Several days later, I asked for the telephone number of the lady who adopted the pup so I could check on him. To make a long story short, it was the lady's mother in law's phone - this person didn't even have a phone in her house and had two little boys!!

I told my boss I was leaving to go bring my pup back! Drove two hours and found the most horrible conditions and a tie out in the backyard - no one was home!!

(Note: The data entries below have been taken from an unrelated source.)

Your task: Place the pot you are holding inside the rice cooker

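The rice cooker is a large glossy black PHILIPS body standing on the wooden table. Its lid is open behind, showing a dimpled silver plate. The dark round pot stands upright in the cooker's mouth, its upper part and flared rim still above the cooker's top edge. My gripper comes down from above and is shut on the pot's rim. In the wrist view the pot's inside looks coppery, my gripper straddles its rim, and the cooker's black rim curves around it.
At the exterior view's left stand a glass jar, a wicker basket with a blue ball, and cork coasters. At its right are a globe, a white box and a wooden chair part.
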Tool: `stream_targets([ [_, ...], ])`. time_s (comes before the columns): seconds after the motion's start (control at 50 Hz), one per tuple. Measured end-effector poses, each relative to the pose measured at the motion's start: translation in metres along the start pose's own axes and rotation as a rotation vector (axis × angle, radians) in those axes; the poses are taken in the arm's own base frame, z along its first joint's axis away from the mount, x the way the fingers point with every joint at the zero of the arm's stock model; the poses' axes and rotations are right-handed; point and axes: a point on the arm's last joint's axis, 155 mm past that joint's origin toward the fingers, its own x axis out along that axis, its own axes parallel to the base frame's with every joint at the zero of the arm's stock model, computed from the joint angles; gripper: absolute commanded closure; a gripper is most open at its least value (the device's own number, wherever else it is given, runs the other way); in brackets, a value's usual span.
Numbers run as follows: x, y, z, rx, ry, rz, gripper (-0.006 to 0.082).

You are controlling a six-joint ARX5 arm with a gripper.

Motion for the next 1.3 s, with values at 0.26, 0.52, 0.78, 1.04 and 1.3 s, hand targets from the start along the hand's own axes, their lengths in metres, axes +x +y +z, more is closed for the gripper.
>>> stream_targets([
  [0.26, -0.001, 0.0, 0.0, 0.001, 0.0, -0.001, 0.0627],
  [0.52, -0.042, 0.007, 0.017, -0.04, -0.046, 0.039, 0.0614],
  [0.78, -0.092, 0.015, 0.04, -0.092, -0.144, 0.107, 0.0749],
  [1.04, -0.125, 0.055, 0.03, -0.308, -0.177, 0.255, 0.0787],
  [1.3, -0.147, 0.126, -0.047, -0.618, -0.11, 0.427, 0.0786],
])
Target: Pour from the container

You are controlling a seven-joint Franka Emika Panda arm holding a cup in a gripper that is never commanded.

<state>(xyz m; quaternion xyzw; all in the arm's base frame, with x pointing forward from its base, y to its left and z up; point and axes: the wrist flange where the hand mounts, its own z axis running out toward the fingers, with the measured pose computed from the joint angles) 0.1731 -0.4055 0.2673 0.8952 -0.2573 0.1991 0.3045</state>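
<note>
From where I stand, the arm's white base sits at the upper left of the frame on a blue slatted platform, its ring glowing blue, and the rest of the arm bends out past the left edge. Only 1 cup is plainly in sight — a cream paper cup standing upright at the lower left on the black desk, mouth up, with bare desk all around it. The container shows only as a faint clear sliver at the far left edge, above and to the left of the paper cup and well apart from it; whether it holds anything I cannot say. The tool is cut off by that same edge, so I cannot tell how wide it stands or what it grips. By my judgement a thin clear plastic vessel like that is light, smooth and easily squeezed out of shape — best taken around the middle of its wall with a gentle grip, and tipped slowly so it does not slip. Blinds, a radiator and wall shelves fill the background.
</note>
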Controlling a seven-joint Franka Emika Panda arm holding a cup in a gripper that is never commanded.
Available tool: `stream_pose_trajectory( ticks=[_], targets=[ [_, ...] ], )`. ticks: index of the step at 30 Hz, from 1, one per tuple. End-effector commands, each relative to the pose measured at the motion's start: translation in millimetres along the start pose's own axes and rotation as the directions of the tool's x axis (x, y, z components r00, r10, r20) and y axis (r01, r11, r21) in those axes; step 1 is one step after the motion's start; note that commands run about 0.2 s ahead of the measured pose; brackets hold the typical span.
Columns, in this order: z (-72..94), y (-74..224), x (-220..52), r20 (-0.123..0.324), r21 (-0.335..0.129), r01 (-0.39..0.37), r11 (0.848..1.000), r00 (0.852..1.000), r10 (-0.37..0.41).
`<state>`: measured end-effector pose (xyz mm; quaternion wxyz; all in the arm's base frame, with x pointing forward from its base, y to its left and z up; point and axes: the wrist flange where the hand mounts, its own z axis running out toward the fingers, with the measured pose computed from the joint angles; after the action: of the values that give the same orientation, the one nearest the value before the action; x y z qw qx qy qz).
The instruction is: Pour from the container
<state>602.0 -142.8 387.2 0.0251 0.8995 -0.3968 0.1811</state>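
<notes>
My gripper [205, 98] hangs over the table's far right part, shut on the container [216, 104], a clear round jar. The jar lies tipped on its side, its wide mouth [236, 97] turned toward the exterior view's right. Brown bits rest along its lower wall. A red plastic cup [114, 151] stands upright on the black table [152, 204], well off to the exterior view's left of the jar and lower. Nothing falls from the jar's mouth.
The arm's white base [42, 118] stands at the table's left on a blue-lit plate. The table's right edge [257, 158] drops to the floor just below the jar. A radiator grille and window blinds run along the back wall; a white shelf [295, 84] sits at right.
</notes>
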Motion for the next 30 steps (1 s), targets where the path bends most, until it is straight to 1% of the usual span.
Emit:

Went back the next weekend and brought him home. He's been with me ever since. He made 4 in the house but I knew he would not be leaving again. He is 6 years old now.

GO GET YOUR RILEY!


----------



## kshort (Jun 4, 2004)

> Quote:Riley is coming home!


Good!!! And even better for Riley! This guy apparently doesn't understand, or want to understand, what these dogs have been through. Everyone wants it to be easy. Not only are they not dealing with an "easy" breed, but they're dealing with a dog who may have serious issues. Will anxiously check this thread and hope to see that she's home soon.


----------



## chuckstar158 (Sep 8, 2004)

> Originally Posted By: KShort
> 
> 
> > Quote:Riley is coming home!
> ...


x2!


----------



## RebelGSD (Mar 20, 2008)

He sounds like an inexperienced dog owner (has he had any dogs? is he one of those who grew up with shepherds but never had any later?) who did not realize what kind of commitment a dog is. It sounds like he won't be getting another dog any time soon if he is giving away the stuff he got for Riley.

Don't be hard on yourself, things like this happen. People usually know what they need to say when they want something.


----------



## Ewilliams (Oct 17, 2007)

Oh, you guys, I am trying so hard not to freak out! I take great comfort in the way I can feel people out. It has only backfired me one other time- and that was a horrible situation.

I spent hours with this guy. I know all about him- 21 yrs in military, where he went to college, divorce, 12 y o DD, past GSD, Corgi, Lab, his work, etc!

One of the main reasons I was so excited about RIley going to him is because he is an insurance adjuster and works from home! He is always home except for "very infrequent" trips for work and when he is out adjusting a claim- and he said he always took his "old" Riley with him......talked about hiking, backpacking, running, dog park, on and on and on!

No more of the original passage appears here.